I grieve with you and for you and for our children. Thank you for your courage in sharing too. Helps to know we are not alone in these experiences. Thank you for your kind words of blessing. 💙
Thank you for summoning up the courage to share your heart. My heart hurts for you. I know from experience words from others can pierce our souls. As young and even old women we are sometimes easily lied to. You are a wonderful mom and your love for your friends and their children is a precious gift for them. God has your son, just as He has you! He loves you and grieves when you do. Praying your heart will be lighter now that you’ve shared this precious part of your story with others. May God comfort and bless you. Love, Laura
Laura, thank you for your beautiful and kind words honoring and blessing my story and experiences. Holding on to and treasuring these truths you have spoken into them. Thank you for your prayer. This experience and holding space for and grieving this part of my story has transformed my heart in a healing way. Love and blessings to you as well. 💙
Dear Christine, I echo everything that Laura Corwin said above. Bless you. Your story rocked my whole day when it came out…I remember to pray for you and the harm you endured. I love your heart to be whole, healed and at peace. Bless you.
Thank you for noticing and holding my story. Thank you for your kind words and your prayers. Thank you for your care and desire for my heart. These things mean more than you could know. Hopeful and prayerful for the opportunity to share more of this story with you.

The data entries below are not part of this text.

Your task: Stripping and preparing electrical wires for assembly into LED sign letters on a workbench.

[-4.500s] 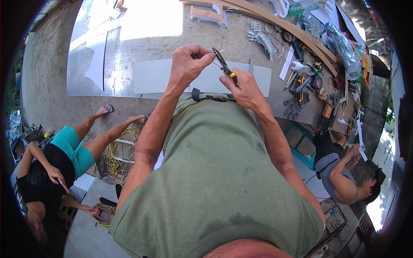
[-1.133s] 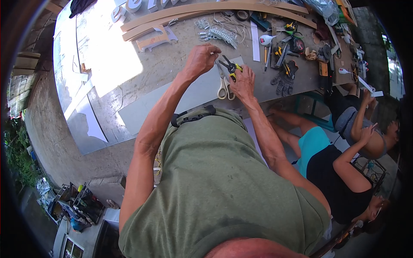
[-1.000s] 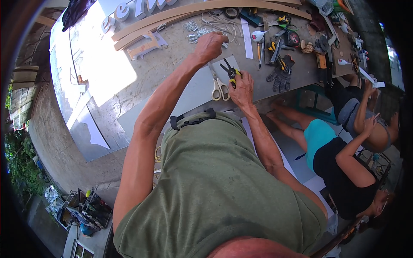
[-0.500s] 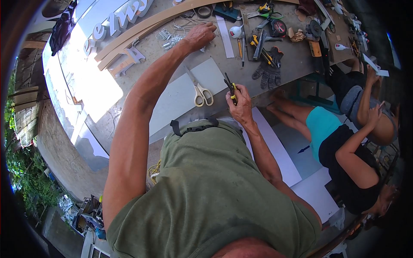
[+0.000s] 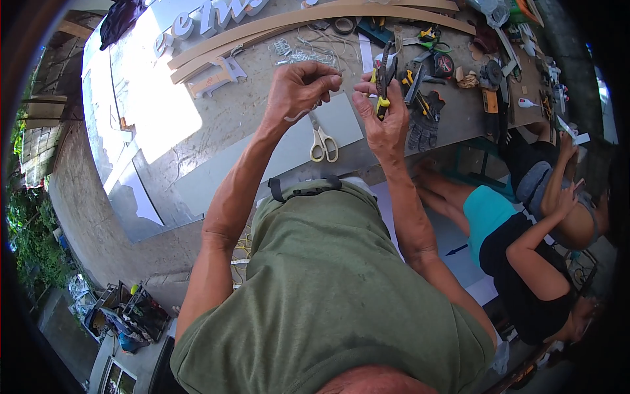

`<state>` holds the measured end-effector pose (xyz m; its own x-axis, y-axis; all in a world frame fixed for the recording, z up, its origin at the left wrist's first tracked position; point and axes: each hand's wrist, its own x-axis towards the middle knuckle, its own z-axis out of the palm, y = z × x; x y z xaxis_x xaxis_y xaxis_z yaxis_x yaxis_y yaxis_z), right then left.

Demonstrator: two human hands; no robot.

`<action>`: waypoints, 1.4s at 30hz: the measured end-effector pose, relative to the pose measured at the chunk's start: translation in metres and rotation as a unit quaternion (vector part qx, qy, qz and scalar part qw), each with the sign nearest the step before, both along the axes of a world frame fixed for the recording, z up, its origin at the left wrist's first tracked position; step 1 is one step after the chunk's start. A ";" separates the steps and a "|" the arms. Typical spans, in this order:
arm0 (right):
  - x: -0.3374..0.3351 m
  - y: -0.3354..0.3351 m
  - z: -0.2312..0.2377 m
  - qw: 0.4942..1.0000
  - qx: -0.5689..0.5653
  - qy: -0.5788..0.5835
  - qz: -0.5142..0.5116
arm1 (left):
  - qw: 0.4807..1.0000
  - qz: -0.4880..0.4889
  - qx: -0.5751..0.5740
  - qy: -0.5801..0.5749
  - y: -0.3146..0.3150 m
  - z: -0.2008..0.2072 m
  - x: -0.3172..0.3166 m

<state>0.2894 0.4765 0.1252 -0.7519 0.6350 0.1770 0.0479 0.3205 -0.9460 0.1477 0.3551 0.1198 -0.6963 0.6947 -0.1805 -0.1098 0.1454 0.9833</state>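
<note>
My left hand [image 5: 303, 92] is closed in a pinch above the table. A thin, pale, curved strip [image 5: 298, 117] hangs out under its palm; the rest is hidden by the fingers. To the right, my right hand [image 5: 386, 125] grips pliers [image 5: 382, 105] with yellow and black handles, their dark jaws pointing away from me. Scissors [image 5: 323, 146] with cream handles lie below and between my hands, on a pale flat sheet [image 5: 243, 157]. A loose heap of thin, light wire-like pieces [image 5: 295, 52] sits just beyond my left hand.
Long tan strips [image 5: 262, 29] and white raised letters [image 5: 197, 23] lie at the far side. A grey glove [image 5: 425, 125], a tape measure [image 5: 443, 64] and a tape roll [image 5: 343, 25] are on the table [image 5: 262, 72]. Two people [image 5: 518, 243] sit at the right.
My left hand has drawn back from the wire-like heap toward me, now with a pale strip. My right hand has lifted the pliers forward and right, bringing the hands closer together.
</note>
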 end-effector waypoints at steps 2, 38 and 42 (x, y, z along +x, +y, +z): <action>-0.012 -0.010 0.005 0.999 0.010 0.001 0.036 | 0.999 0.016 0.002 -0.029 -0.023 0.001 0.015; -0.013 -0.146 0.004 0.963 -0.118 -0.014 0.244 | 0.987 0.130 0.012 0.093 -0.197 0.007 0.061; -0.013 -0.142 -0.001 0.967 -0.095 -0.005 0.236 | 0.985 0.119 0.028 0.119 -0.194 0.002 0.060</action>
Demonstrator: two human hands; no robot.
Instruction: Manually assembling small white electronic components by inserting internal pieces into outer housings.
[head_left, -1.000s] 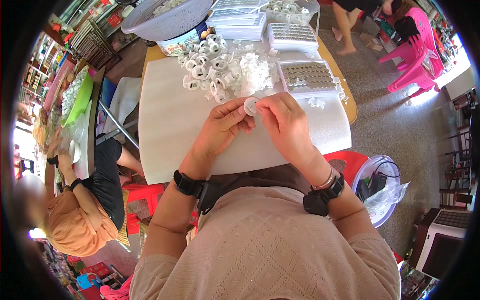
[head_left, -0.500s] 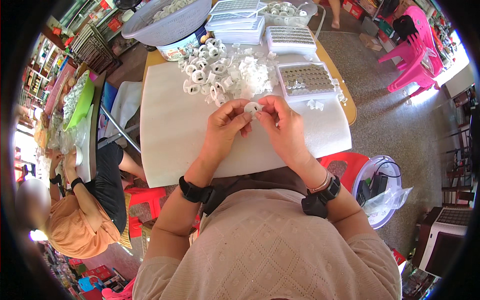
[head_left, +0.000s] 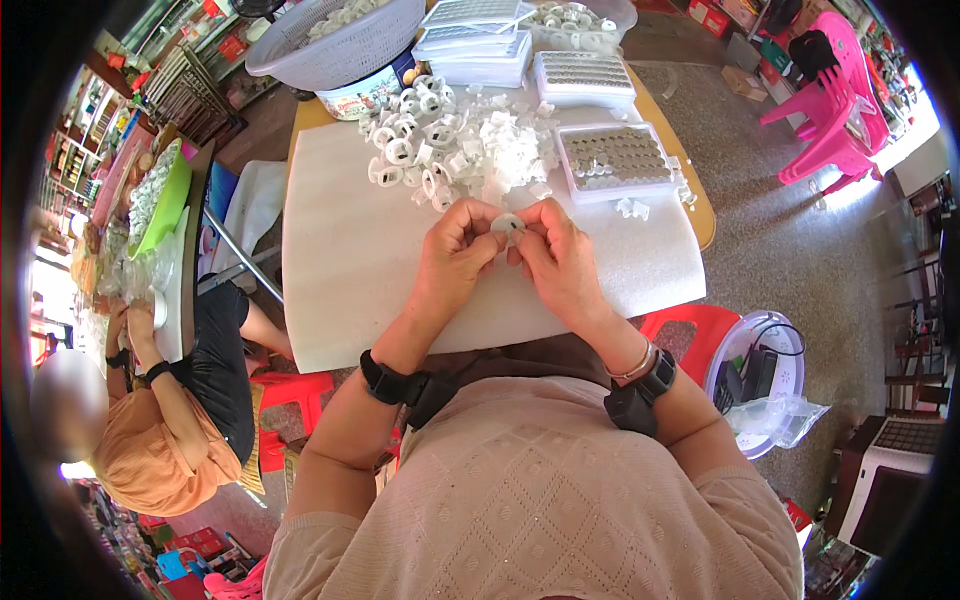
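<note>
A small round white plastic part (head_left: pixel 507 223) with a dark slot in its face is pinched between my two hands, above the white table sheet (head_left: pixel 370 270). My left hand (head_left: pixel 460 252) grips its left side between thumb and fingertips. On the other side, my right hand (head_left: pixel 557 255) holds its right edge with thumb and forefinger, the other fingers curled in. Just beyond my hands lie a heap of white ring-shaped parts (head_left: pixel 400 150) and a pile of small translucent clips (head_left: pixel 505 150). An open tray (head_left: pixel 615 160) with rows of small metallic-looking pieces stands to the right.
Behind the piles are stacked plastic trays (head_left: pixel 470 60), another filled tray (head_left: pixel 585 78), a grey basket (head_left: pixel 340 50) and a clear bowl (head_left: pixel 590 35). A co-worker in an orange top (head_left: pixel 165 450) sits at left. A red stool (head_left: pixel 680 335) and lilac basin (head_left: pixel 755 380) are at right.
Both hands have shifted slightly nearer to me, still holding the round part. The right fingers have drawn in closer around it.
</note>
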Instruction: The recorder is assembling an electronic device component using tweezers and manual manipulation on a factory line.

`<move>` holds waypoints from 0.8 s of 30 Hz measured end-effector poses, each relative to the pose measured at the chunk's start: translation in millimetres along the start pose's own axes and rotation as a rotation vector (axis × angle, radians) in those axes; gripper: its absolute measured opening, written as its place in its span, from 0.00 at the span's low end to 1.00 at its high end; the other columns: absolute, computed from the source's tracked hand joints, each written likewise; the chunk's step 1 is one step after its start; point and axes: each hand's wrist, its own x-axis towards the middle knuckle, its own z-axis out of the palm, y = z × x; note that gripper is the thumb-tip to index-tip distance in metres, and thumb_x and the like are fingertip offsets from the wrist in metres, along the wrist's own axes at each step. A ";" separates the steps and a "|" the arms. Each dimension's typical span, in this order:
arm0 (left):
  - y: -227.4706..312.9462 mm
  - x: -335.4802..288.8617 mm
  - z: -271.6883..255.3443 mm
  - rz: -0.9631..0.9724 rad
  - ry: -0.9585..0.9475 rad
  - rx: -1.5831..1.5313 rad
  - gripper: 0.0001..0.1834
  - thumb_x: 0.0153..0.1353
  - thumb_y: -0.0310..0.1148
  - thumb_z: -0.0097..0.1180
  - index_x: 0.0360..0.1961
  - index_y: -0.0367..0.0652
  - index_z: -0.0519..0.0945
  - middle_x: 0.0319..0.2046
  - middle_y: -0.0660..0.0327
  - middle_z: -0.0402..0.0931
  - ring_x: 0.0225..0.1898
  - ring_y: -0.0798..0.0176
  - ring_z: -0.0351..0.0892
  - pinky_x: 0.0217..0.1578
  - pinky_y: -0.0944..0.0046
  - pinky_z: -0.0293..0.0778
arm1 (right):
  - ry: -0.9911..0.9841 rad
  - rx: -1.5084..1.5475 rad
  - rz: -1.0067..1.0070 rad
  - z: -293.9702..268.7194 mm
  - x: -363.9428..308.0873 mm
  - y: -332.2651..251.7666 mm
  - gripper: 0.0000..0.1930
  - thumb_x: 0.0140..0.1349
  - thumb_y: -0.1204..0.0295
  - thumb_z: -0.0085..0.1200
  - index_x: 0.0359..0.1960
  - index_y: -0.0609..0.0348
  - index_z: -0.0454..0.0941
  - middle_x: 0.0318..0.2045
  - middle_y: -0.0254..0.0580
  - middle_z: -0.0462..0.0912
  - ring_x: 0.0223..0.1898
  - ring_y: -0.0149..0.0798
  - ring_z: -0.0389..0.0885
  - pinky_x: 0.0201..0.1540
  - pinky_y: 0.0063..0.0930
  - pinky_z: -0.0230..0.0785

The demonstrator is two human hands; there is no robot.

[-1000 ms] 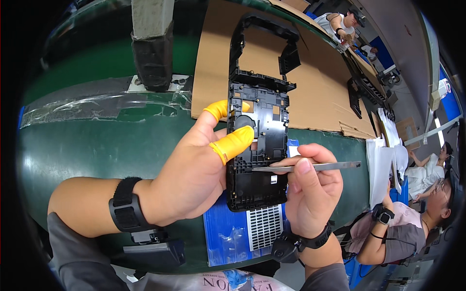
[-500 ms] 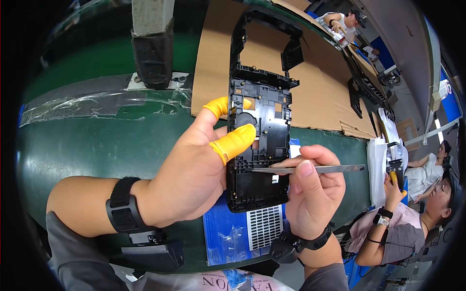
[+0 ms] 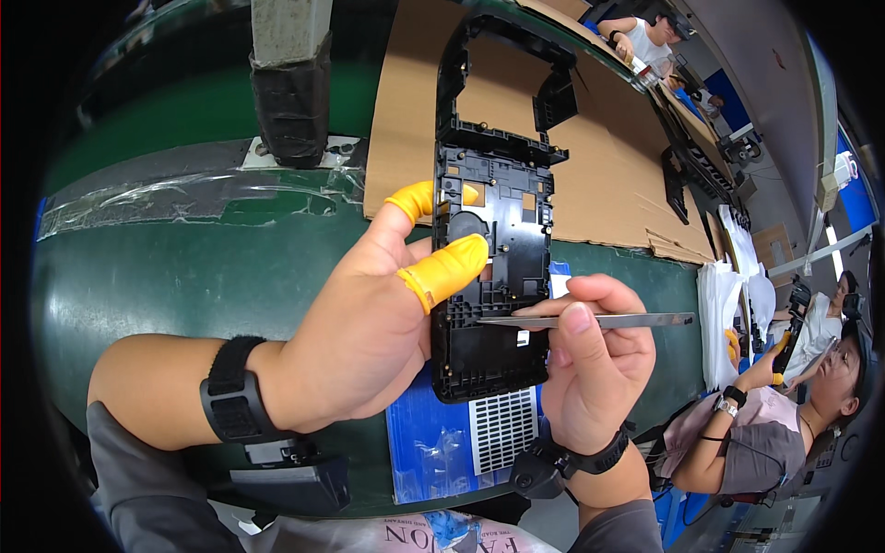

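Note:
A long black plastic housing [image 3: 516, 249] with an open frame at its far end is held up in front of me. My left hand [image 3: 364, 295] grips its left edge, thumb on the inner face and yellow finger cots on the thumb and a finger. Between the thumb and fingers of my right hand [image 3: 599, 359] are metal tweezers [image 3: 645, 320]. Their tip points left and meets the lower part of the housing, just above a small white label [image 3: 523, 338]. Whether the tip pinches anything is too small to tell.
Under the housing lies a blue sheet [image 3: 419, 452] with a white slotted grid [image 3: 503, 433]. Cardboard [image 3: 608, 184] covers the far side of the green table [image 3: 184, 286]. A metal post [image 3: 290, 83] stands at the far left. At right, a co-worker [image 3: 737, 433] handles a black part beside white sheets [image 3: 717, 313].
My hands, the housing and the tweezers stay almost in place. The co-worker at right has raised a black part away from the white sheets.

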 end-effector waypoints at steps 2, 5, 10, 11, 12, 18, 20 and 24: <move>0.4 -0.3 0.3 -0.001 -0.003 -0.021 0.22 0.56 0.29 0.44 0.52 0.45 0.54 0.44 0.57 0.65 0.45 0.63 0.67 0.43 0.61 0.68 | 0.003 -0.007 -0.003 0.2 0.0 -0.3 0.11 0.53 0.81 0.46 0.39 0.68 0.66 0.29 0.49 0.76 0.32 0.34 0.75 0.39 0.25 0.67; 0.2 -0.9 -1.0 0.012 -0.028 -0.009 0.28 0.51 0.23 0.48 0.53 0.45 0.53 0.44 0.56 0.64 0.46 0.62 0.67 0.44 0.62 0.67 | 0.003 -0.006 0.003 0.4 0.1 -0.4 0.11 0.53 0.81 0.46 0.39 0.68 0.66 0.28 0.48 0.76 0.31 0.34 0.75 0.39 0.24 0.67; -5.3 1.5 -4.8 0.086 -0.081 0.064 0.37 0.42 0.12 0.47 0.54 0.44 0.51 0.46 0.55 0.62 0.48 0.61 0.65 0.46 0.62 0.64 | -0.020 -0.038 -0.045 -0.7 1.6 -0.5 0.11 0.53 0.81 0.46 0.39 0.69 0.66 0.28 0.47 0.77 0.32 0.34 0.76 0.39 0.23 0.67; -6.5 2.1 -5.1 0.114 -0.098 0.063 0.39 0.39 0.10 0.47 0.54 0.43 0.50 0.47 0.55 0.61 0.49 0.61 0.64 0.47 0.62 0.63 | -0.018 -0.038 -0.047 -0.5 1.7 -0.3 0.11 0.53 0.81 0.46 0.39 0.69 0.66 0.28 0.47 0.77 0.32 0.34 0.76 0.39 0.23 0.67; -6.6 2.9 -5.5 0.113 -0.101 0.063 0.39 0.39 0.10 0.47 0.54 0.43 0.50 0.47 0.55 0.61 0.49 0.61 0.64 0.47 0.62 0.63 | -0.004 -0.046 -0.047 0.0 1.6 0.0 0.11 0.53 0.81 0.46 0.39 0.68 0.66 0.27 0.47 0.77 0.30 0.31 0.75 0.36 0.21 0.67; -0.5 9.1 -5.4 0.237 -0.160 0.172 0.40 0.38 0.10 0.46 0.55 0.43 0.49 0.47 0.56 0.60 0.49 0.63 0.63 0.48 0.63 0.63 | 0.122 0.079 -0.031 -12.3 10.2 -14.1 0.10 0.54 0.76 0.46 0.37 0.66 0.68 0.25 0.50 0.77 0.17 0.22 0.63 0.20 0.12 0.56; 6.5 11.5 -8.4 0.213 -0.109 0.189 0.40 0.39 0.11 0.47 0.55 0.44 0.49 0.48 0.57 0.59 0.49 0.63 0.63 0.49 0.63 0.62 | 0.168 0.018 -0.108 -19.0 9.2 -29.3 0.09 0.54 0.76 0.46 0.37 0.65 0.68 0.25 0.51 0.77 0.16 0.22 0.63 0.20 0.12 0.56; 9.6 18.3 -18.1 0.379 -0.080 0.243 0.36 0.42 0.15 0.49 0.54 0.46 0.51 0.47 0.60 0.60 0.48 0.63 0.63 0.48 0.63 0.64 | 0.191 -0.163 0.145 -21.5 -6.6 -19.5 0.09 0.52 0.79 0.48 0.36 0.66 0.69 0.22 0.41 0.76 0.17 0.21 0.64 0.19 0.11 0.56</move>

Dear Victory, you are well named. The courage you display is much. You allowed your body to illumine a dark secret. You allowed your heart to make room for the love of a child. You allowed your voice to bear witness. You allowed love. Bless you indeed.
Thank you for these kind words. It is good to be reminded of these things in such a beautifully written way. Hanging on to and treasuring these statements to remind me it is well, especially on days like today when grief looms large and painful. Blessings to you. 💙
Victory (what a stunning name!), thank you for sharing this incredibly vulnerable piece of yourself here in your beautiful writing. It evoked anger over those who spoke such vile, untrue words over your young heart, gratitude for those who affirmed your gift to mother, heartbreak over the loss of your son and anticipation for when you are reconciled in the Kingdom, and joy to imagine the myriad of ways you encourage and love your friends and their children. Thank you for writing here.
Susan, thank you for your kind and honoring words. Thank you for reminding me that anger is an appropriate and valid thing to feel about those words spoken to me. Blessings to you. 💙
I was tearful the first time I read, and that was true again today as I read it. Thank you for sharing yourself here Victory. Such a beautiful example of how resurrection can some, unexpectedly infusing life in a place that just feels dead.
Tracy, thank you for sharing your tears. Thank you for giving me space to share here.
“Such a beautiful example of how resurrection can come, unexpectedly infusing life in a place that just feels dead.”
Hanging on to these words, a beautifully accurate description.